WORK INSTRUCTIONS: Print, from the listing below, the lines starting at the line containing "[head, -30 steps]" and ending at the line containing "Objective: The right", exactly as they stand, and print nothing else.

__________________________________________________

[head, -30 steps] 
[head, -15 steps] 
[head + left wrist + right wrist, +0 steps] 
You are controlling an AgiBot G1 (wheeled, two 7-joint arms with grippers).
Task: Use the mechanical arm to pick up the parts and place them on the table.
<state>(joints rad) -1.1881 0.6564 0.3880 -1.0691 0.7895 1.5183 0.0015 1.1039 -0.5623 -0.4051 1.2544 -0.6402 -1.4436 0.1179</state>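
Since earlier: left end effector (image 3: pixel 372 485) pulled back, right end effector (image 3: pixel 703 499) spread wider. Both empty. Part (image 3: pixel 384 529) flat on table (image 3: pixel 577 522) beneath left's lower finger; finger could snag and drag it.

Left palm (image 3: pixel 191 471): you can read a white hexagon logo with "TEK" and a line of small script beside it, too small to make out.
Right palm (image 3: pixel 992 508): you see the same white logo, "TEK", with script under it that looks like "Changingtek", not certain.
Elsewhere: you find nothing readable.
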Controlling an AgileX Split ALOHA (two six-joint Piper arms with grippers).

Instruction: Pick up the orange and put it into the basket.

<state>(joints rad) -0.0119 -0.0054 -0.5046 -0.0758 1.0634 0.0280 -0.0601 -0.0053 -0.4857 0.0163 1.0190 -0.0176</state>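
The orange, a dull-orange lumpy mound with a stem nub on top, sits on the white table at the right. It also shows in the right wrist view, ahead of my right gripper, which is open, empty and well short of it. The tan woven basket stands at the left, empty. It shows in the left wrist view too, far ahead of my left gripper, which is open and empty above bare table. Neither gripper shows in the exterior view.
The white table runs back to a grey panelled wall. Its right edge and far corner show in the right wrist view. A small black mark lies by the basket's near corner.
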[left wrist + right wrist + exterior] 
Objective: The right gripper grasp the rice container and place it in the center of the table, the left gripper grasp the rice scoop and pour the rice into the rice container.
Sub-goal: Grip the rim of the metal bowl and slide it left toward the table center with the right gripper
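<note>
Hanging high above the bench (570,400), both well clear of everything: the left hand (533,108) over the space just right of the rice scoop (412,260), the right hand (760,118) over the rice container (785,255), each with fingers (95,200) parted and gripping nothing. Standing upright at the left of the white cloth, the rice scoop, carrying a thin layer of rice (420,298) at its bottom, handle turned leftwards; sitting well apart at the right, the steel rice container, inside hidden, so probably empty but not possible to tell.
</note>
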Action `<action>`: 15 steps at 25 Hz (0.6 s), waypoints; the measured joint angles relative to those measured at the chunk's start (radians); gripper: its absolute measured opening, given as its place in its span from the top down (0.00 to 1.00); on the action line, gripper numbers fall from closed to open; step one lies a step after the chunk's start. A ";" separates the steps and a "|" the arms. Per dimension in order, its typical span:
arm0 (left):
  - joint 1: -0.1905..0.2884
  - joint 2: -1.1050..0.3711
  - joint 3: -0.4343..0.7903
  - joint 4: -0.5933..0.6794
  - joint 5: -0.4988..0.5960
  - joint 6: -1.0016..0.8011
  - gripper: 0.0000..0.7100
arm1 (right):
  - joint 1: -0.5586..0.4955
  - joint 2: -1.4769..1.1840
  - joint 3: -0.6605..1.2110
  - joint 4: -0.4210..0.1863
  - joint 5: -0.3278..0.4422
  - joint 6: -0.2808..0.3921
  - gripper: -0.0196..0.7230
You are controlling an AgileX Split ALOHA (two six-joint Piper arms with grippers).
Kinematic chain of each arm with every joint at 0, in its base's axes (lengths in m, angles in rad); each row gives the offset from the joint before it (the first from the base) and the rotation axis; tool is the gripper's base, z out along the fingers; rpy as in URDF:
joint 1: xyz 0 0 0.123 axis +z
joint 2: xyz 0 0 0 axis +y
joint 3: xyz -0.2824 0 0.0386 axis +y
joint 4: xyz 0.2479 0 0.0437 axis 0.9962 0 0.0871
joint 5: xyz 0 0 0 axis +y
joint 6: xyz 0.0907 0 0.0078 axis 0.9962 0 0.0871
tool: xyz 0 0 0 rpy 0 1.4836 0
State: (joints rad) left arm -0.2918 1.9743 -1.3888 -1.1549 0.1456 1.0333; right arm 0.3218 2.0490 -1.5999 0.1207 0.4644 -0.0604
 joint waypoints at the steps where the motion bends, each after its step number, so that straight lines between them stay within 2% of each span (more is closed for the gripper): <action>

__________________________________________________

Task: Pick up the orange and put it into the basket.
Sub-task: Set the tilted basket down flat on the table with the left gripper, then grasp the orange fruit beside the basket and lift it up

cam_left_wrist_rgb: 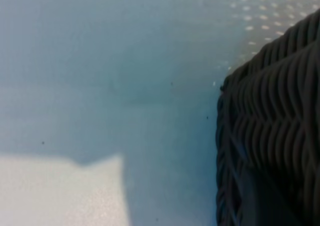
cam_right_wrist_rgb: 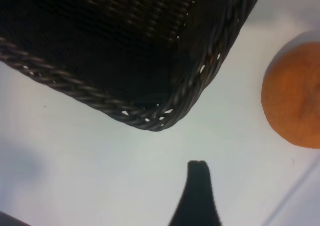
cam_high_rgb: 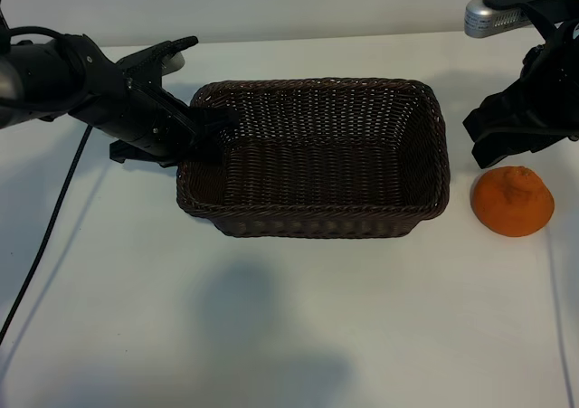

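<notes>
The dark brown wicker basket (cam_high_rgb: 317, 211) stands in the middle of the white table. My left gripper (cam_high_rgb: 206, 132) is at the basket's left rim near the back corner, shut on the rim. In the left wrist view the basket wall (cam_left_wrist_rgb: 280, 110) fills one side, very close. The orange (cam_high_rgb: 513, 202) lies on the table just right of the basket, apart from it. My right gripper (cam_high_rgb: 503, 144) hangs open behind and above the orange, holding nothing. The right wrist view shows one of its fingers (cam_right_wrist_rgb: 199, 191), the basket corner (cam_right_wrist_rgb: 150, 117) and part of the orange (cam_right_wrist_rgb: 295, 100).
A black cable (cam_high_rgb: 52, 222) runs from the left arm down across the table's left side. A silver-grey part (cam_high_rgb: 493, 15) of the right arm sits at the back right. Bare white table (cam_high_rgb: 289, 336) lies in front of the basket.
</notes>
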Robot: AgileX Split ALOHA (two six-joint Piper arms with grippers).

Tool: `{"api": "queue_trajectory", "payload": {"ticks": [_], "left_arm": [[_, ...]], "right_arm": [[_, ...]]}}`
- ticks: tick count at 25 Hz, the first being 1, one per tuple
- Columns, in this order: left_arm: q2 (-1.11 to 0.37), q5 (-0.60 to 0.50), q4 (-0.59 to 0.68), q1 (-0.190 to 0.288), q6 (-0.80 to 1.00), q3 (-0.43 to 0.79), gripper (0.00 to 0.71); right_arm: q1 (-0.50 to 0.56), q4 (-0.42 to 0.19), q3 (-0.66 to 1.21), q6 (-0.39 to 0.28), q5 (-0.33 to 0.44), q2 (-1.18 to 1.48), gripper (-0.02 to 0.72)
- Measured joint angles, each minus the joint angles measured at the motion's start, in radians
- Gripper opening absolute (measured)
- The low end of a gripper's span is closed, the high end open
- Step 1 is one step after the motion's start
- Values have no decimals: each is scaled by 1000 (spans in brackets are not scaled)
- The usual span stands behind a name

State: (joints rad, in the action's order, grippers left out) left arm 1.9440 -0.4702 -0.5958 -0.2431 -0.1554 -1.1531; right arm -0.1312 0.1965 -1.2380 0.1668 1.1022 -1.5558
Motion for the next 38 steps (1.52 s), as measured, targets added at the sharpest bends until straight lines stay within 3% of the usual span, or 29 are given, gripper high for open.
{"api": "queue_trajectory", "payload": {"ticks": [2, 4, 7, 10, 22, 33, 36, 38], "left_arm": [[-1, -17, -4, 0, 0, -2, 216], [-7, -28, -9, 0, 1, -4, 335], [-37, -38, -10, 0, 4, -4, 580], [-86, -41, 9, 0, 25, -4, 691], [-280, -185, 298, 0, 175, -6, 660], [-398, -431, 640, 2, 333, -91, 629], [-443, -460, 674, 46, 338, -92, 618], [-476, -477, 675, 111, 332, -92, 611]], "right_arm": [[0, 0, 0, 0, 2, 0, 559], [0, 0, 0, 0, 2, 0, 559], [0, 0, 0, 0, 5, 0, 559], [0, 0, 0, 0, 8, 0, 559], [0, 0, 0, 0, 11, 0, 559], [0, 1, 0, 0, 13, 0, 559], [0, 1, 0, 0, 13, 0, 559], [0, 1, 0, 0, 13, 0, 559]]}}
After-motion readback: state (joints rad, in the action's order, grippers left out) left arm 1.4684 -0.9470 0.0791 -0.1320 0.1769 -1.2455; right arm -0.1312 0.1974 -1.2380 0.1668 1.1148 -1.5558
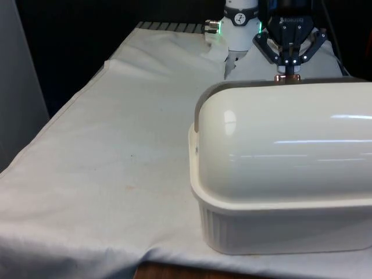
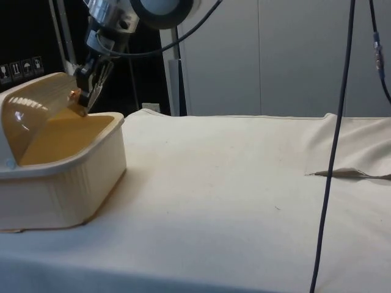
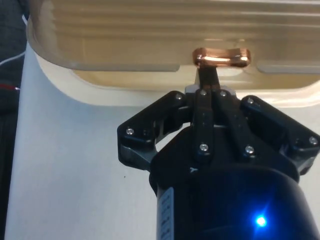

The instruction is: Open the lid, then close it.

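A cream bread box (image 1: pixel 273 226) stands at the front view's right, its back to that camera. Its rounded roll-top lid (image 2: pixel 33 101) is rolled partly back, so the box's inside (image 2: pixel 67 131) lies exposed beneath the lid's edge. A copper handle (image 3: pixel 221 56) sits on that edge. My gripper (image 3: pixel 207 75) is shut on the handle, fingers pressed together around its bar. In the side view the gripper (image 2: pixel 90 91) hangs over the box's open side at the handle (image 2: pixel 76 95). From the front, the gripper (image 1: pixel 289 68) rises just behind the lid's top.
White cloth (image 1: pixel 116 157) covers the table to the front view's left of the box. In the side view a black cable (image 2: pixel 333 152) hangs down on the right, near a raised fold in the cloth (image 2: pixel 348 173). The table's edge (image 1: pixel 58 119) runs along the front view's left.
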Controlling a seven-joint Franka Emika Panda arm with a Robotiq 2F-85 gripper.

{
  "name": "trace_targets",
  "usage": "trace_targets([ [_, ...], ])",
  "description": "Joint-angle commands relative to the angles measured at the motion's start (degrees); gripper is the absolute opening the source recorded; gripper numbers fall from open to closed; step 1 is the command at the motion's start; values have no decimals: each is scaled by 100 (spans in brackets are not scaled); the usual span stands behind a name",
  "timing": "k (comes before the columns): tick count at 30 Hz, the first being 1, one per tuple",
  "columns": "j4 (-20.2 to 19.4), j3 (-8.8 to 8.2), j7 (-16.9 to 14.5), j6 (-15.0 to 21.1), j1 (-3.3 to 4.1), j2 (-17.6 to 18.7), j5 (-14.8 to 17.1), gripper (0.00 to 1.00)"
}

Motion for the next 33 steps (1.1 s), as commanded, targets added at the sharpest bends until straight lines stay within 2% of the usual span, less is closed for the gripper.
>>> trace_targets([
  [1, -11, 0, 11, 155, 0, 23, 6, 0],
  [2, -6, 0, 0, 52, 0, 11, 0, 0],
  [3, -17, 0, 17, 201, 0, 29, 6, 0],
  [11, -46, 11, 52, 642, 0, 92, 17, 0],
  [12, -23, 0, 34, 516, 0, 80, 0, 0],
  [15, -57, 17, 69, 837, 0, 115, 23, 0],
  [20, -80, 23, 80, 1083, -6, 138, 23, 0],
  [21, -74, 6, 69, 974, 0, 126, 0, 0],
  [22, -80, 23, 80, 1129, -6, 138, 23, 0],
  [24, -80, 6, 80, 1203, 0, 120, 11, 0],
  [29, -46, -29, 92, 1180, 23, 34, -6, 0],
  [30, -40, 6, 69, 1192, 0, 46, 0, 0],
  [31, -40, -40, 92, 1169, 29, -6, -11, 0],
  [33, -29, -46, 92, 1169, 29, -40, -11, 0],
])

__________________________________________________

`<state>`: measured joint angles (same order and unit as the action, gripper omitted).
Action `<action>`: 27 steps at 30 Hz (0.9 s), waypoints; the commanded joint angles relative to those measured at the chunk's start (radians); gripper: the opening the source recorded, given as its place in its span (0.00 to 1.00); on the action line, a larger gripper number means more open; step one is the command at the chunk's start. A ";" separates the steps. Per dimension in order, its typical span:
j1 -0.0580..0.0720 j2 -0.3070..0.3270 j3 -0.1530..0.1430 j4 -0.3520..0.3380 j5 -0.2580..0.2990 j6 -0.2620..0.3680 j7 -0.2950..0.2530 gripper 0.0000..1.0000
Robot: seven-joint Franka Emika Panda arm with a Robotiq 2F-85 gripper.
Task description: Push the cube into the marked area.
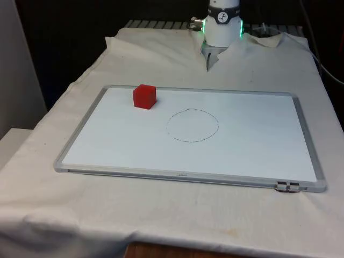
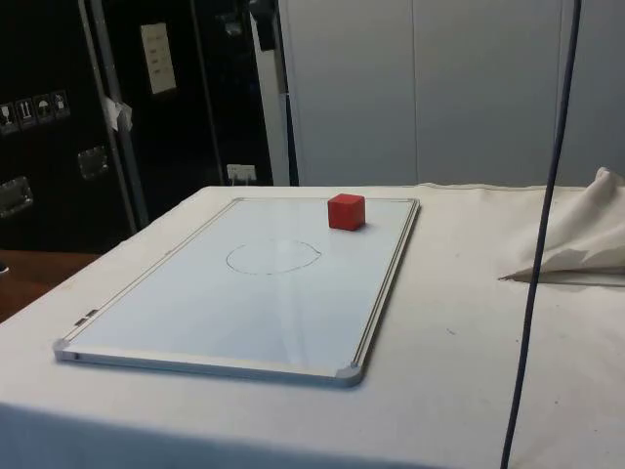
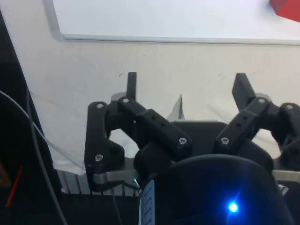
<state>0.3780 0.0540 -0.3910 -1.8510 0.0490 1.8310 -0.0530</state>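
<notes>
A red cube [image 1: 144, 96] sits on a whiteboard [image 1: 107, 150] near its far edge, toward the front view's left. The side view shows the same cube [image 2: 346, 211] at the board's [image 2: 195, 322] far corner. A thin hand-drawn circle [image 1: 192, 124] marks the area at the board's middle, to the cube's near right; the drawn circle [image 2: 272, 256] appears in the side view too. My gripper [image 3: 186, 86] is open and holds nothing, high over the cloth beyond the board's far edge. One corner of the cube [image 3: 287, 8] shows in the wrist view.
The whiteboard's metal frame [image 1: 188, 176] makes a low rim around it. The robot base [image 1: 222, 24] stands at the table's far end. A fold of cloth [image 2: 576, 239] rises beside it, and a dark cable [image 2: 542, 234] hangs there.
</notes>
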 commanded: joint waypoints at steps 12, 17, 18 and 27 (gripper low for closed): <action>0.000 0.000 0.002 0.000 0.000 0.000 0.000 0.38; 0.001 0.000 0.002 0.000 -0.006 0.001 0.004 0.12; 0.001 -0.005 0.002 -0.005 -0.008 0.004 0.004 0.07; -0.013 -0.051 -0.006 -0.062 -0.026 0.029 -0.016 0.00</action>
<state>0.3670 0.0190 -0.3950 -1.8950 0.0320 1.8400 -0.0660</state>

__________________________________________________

OUTPUT:
[head, -30 steps] 
[head, -15 steps] 
[head + left wrist + right wrist, +0 steps] 
You are controlling an AgiBot G1 (wheeled, two 7-joint arms with grippers).
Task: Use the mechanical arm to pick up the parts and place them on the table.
<state>(joints rad) -1.1881 0.6564 0.3880 -1.0691 0.7895 1.5183 0.0015 1.1039 -0.5623 -0.4051 1.2544 -0.6402 -1.4436 0.1179</state>
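Since earlier: left end effector (image 3: pixel 372 485) pulled back, right end effector (image 3: pixel 703 499) spread wider. Both empty. Part (image 3: pixel 384 529) flat on table (image 3: pixel 577 522) beneath left's lower finger; finger could snag and drag it.

Left palm (image 3: pixel 191 471): you can read a white hexagon logo with "TEK" and a line of small script beside it, too small to make out.
Right palm (image 3: pixel 992 508): you see the same white logo, "TEK", with script under it that looks like "Changingtek", not certain.
Elsewhere: you find nothing readable.
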Controlling an AgileX Split ALOHA (two six-joint Piper arms with grippers).

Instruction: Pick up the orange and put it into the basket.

<state>(joints rad) -0.0119 -0.0054 -0.5046 -0.0758 1.0634 0.0280 -0.0601 -0.0053 -0.4857 0.0163 1.0190 -0.0176</state>
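The orange, a dull-orange lumpy mound with a stem nub on top, sits on the white table at the right. It also shows in the right wrist view, ahead of my right gripper, which is open, empty and well short of it. The tan woven basket stands at the left, empty. It shows in the left wrist view too, far ahead of my left gripper, which is open and empty above bare table. Neither gripper shows in the exterior view.
The white table runs back to a grey panelled wall. Its right edge and far corner show in the right wrist view. A small black mark lies by the basket's near corner.
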[left wrist + right wrist + exterior] 
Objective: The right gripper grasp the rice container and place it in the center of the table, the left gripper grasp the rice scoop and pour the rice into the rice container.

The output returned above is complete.